_EXERCISE:_ Leave out the images and repeat the listing below without a single change.

─── DATA BELOW ───

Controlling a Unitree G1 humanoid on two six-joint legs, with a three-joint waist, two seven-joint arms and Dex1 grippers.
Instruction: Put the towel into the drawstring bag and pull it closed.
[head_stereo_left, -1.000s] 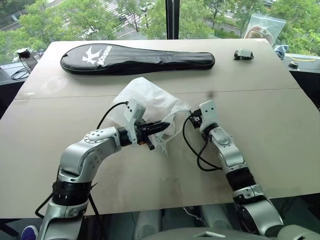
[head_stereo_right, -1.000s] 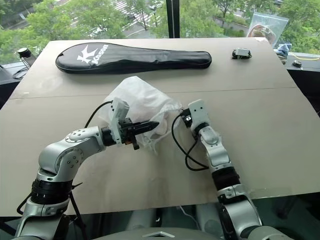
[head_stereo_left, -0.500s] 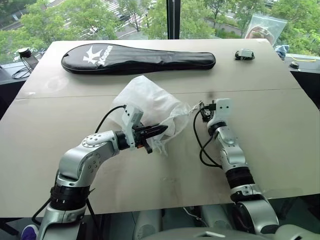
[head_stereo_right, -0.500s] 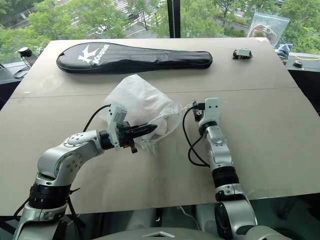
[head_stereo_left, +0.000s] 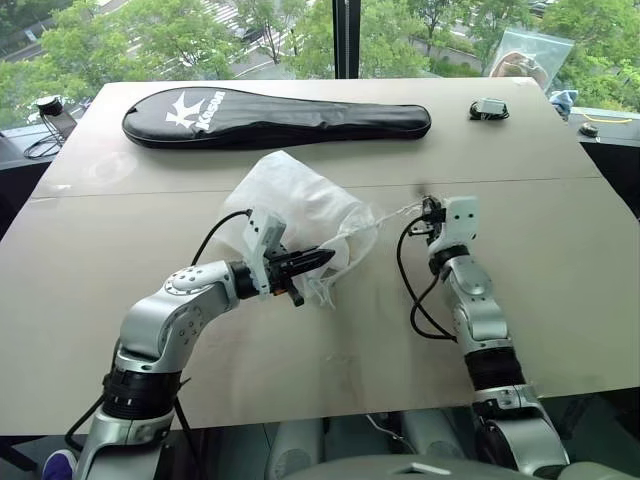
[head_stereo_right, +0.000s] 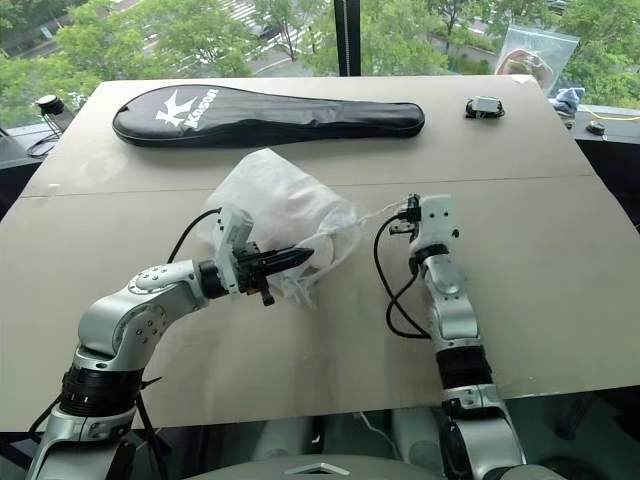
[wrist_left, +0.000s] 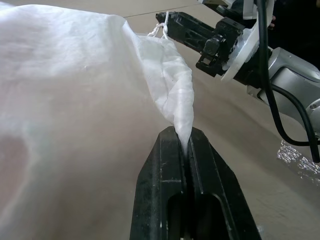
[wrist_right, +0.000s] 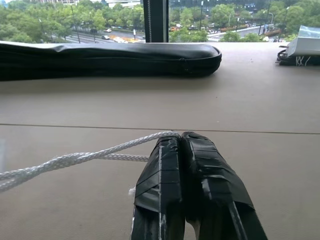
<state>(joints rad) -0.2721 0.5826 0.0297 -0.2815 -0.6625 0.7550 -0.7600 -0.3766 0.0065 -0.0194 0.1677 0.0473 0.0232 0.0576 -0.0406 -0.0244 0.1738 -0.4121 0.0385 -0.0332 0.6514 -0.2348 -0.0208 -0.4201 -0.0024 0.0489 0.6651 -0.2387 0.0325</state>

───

_SOLUTION:_
Controlling a Unitree G1 humanoid on two six-joint legs, with a three-joint waist, two seven-joint arms and Dex1 grippers.
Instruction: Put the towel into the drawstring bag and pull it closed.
[head_stereo_left, -1.000s] 
[head_stereo_right, -1.000s] 
[head_stereo_left, -0.500s] 
[head_stereo_right, -0.500s] 
[head_stereo_left, +0.000s] 
[head_stereo_right, +0.000s] 
[wrist_left, +0.000s] 
[wrist_right, +0.000s] 
<state>(joints rad) -0.2721 0.5826 0.0297 -0.2815 -0.6625 0.7550 -0.7600 -0.3766 0.0065 -0.0194 0.1677 0.0473 0.0232 0.0576 -0.0406 -0.0244 0.1738 -0.4121 0.0385 -0.0332 0.6514 -0.2348 -0.0208 -0.4201 -0.0024 0.0489 0.6651 -0.2387 0.0325</state>

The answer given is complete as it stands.